We know that local listings aren’t a set-and-forget asset and are taking advantage of the ongoing monitoring SaaS provides, increasing our confidence in the continued accuracy of our data. We’re aware that, if left unmanaged, local business listing data can degrade over time, due to inputs from various, non-authoritative third parties as well as normal data flow across platforms.

☑ In-store strategy

All public-facing staff are equipped with the necessary training to implement our brand’s customer service policy, answer FAQs or escalate them via a clear hierarchy, resolving complaints before they become negative online reviews. We have installed in-store signage or other materials to actively invite consumer complaints in-person, via an after-hours helpline or text message to ensure we are making maximum effort to build and defend our strong reputation.

☑ Review acquisition

We’ve developed a clear strategy for acquiring reviews on an ongoing basis on the review sites we’ve deemed to be most important to our brand. We’re compliant with the guidelines of each platform on which we’re earning reviews. We’re building website-based reviews and testimonials, too.

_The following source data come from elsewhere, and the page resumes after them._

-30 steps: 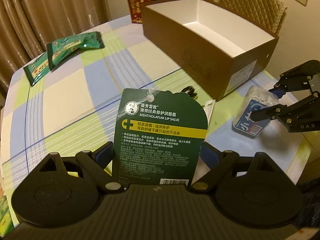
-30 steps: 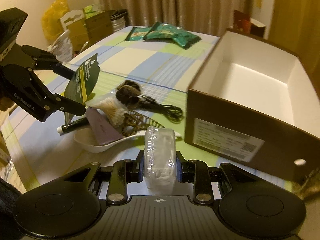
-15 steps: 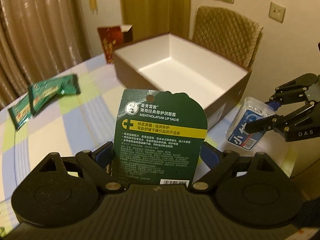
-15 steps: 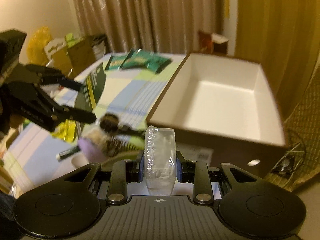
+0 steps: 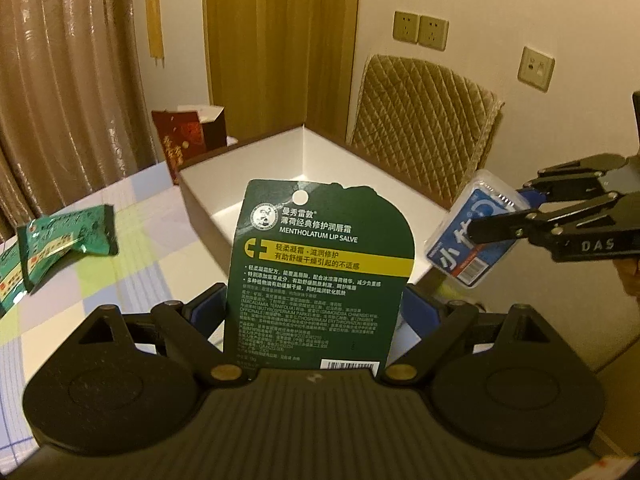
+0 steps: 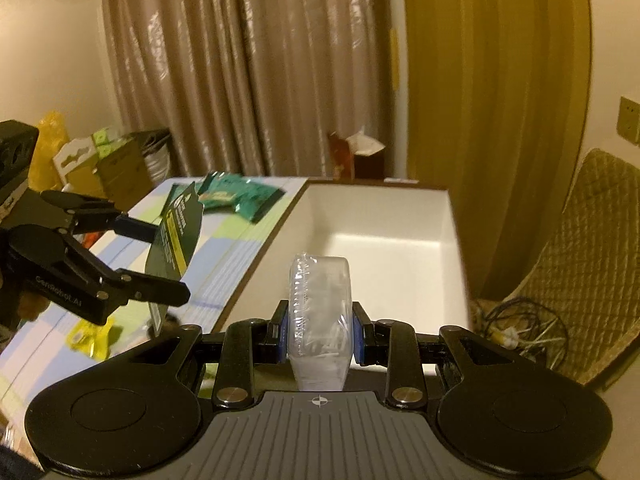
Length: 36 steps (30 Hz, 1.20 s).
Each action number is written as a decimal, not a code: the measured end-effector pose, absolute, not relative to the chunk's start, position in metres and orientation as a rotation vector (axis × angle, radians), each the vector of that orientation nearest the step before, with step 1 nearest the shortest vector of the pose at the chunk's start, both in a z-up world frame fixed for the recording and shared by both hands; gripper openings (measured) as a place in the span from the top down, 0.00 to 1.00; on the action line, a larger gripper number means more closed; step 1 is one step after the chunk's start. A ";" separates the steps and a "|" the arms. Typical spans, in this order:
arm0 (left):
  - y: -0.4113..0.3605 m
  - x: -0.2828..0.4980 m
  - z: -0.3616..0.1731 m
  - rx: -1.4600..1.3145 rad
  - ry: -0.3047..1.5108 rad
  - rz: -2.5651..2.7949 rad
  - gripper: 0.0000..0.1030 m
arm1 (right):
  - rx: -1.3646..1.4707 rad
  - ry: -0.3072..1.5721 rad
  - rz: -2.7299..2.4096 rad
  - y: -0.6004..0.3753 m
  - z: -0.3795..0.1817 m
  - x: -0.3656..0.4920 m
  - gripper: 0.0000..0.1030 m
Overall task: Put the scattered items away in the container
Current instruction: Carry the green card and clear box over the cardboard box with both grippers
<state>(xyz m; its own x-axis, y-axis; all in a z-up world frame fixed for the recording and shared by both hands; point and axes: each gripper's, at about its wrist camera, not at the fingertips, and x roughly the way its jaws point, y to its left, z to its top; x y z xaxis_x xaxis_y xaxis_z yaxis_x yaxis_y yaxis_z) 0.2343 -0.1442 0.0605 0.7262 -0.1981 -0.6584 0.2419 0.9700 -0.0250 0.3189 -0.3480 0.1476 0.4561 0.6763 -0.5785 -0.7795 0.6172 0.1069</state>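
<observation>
both grippers had risen from the table toward the open cardboard box (image 6: 384, 248). left gripper (image 5: 316, 312) clamped the lip salve card (image 5: 320, 268), right gripper (image 6: 320, 336) the clear plastic case (image 6: 320, 312); each should clear the rim before letting go.

Your left wrist camera is looking down along its fingers, close over the open box (image 5: 320, 168) at frame centre. Your right one is facing the same box (image 6: 384, 216) from another side. Each is catching the other gripper at its frame edge.
</observation>
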 end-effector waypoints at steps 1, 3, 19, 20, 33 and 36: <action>-0.147 0.239 0.062 0.059 0.714 -0.244 0.13 | -0.180 0.619 0.900 -0.348 0.149 0.324 0.74; -0.151 0.250 0.066 0.043 0.706 -0.247 0.13 | -0.176 0.607 0.887 -0.347 0.151 0.334 0.74; -0.171 0.336 0.037 -0.077 0.811 -0.215 0.13 | -0.306 0.720 0.861 -0.318 0.110 0.400 0.74; -0.173 0.341 0.032 -0.084 0.829 -0.211 0.13 | -0.316 0.734 0.862 -0.316 0.106 0.404 0.74; -0.185 0.376 -0.018 -0.054 0.992 -0.110 0.13 | -0.463 0.860 0.895 -0.295 0.066 0.438 0.74; -0.186 0.382 -0.026 -0.030 1.025 -0.097 0.13 | -0.504 0.878 0.908 -0.290 0.059 0.442 0.74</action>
<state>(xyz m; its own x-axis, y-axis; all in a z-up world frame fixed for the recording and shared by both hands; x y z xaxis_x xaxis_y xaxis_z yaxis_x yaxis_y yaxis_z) 0.3820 -0.1863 -0.0264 0.5151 -0.0952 -0.8518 0.0667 0.9953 -0.0709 0.4417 -0.2901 0.0593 0.3175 0.4639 -0.8270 -0.8421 0.5389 -0.0210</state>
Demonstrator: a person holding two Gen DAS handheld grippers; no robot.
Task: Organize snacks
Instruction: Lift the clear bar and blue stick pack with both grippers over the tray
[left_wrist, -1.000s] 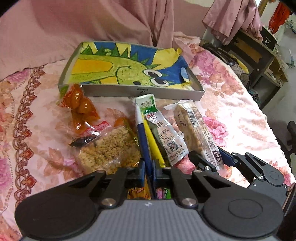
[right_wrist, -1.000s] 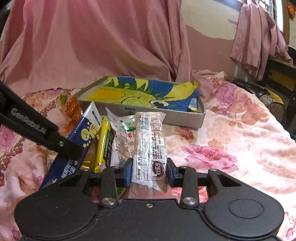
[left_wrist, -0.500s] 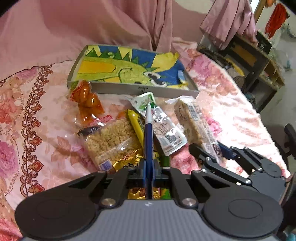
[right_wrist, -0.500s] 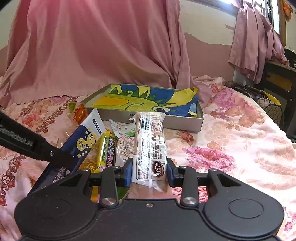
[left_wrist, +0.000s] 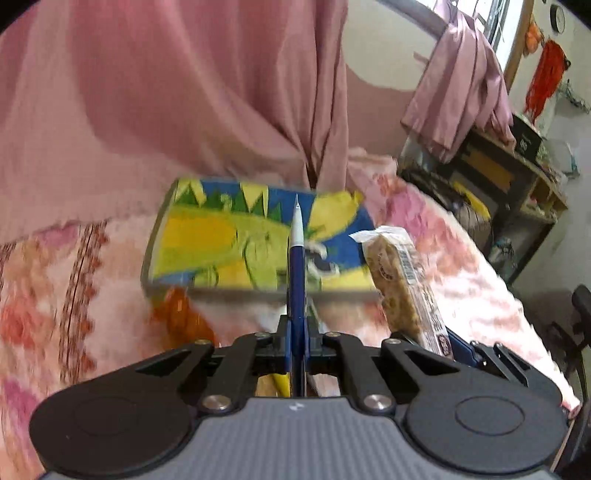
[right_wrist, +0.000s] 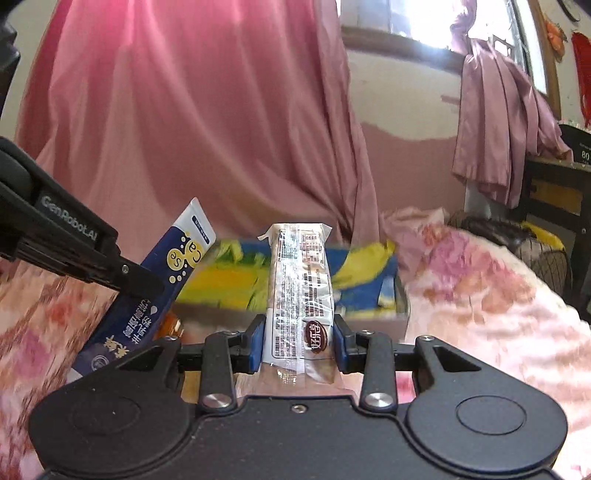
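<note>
Left wrist view is showing the left gripper (left_wrist: 295, 332) clamping its fully closed jaws on a thin dark-blue snack sachet (left_wrist: 296, 280), edge-on above the shallow cardboard tray with a yellow-green cartoon print (left_wrist: 221, 240) on the bed. The right gripper (right_wrist: 299, 343) is gripping, partly closed, a clear-wrapped oat bar (right_wrist: 300, 291). Only the right wrist view is revealing the sachet's printed face; either flexible pack may be slipping from a narrow end grip.

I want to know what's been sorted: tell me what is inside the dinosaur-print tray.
The tray is blurred; only its dinosaur-print bottom shows, with no snack clearly lying in it. The blue sachet in the left gripper and the clear-wrapped bar in the right gripper cover parts of it.
</note>
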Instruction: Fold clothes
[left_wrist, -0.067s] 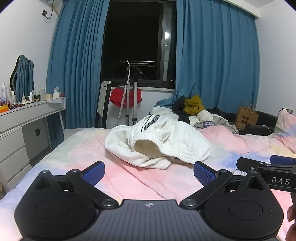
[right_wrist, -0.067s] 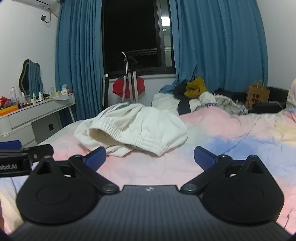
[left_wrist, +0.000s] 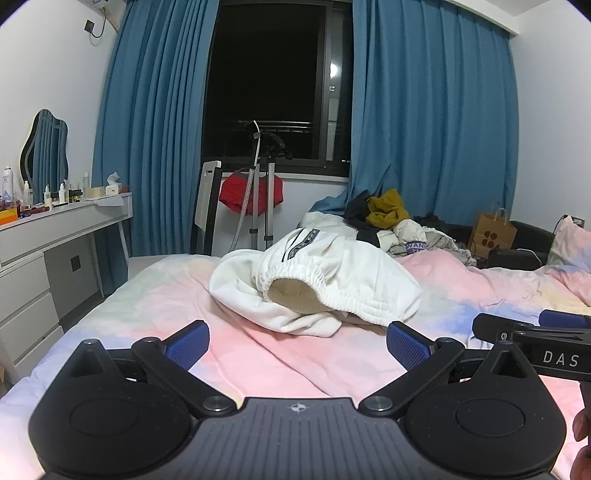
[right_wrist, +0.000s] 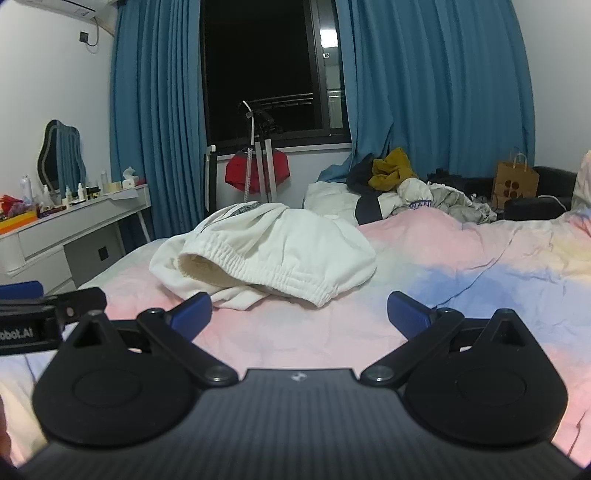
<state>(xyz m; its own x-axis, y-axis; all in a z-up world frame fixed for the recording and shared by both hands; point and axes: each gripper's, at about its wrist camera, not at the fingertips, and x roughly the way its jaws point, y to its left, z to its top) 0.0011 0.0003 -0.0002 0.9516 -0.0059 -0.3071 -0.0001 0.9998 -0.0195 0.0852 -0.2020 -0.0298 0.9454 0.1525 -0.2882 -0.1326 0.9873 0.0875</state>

☑ Review monitoring & response

We’re monitoring all incoming reviews to identify both positive and negative emerging sentiment trends at specific locations and we’re conversant with Net Promoter Score. We’ve created a process for responding with gratitude to positive reviews. We’re defending our reputation and revenue by responding to negative reviews in ways that keep customers who complain instead of losing them, to avoid needless drain of new customer acquisition spend. Our responses are building a positive impression of our brand. We’ve built or acquired solutions to manage reviews at scale.

☑ Local PR

Each location of our brand has been empowered to build a local footprint in the community it serves, customizing outreach to match community culture. We’re exploring sponsorships, scholarships, workshops, conferences, news opportunities, and other forms of participation that will build our brand via online links and social mentions as well as offline WOM marketing. We’re continuously developing cohesive online/offline outreach for maximum impact on brand recognition, rankings, reputation, and revenue.

☑ Social media

We’ve identified the social platforms that are most popular with our consumer base and a best fit for our brand. We’re practicing ongoing social listening to catch and address positive and negative sentiment trends as they arise. We’ve committed to a social mindset based on sharing rather than the hard sell.

☑ Spam-ready

We’re aware that our brand, our listings, and our reviews may be subject to spam, and we know what options are available for reporting it. We’re also prepared to detect when the spammy behaviors of competitors (such as fake addresses, fake negative/positive reviews, or keyword stuffing of listings) are giving them an unfair advantage in our markets, and have a methodology for escalating reports of guideline violations.

☑ Paid media

We’re investing wisely in both on-and-offline paid media and carefully tracking and analyzing the outcomes of online pay-per-click, radio, TV, billboards, and phone sales strategy. We’re exploring new opportunities, as appropriate and as they emerge, like Google Local Service Ads.

☑ Build/buy

When any new functionality (like Google Posts or Google Q&A) needs to be managed at scale, we have a process for determining whether we need to build or acquire new technology. We know we have to weigh the pros/cons of developing in-house or buying ready-made solutions.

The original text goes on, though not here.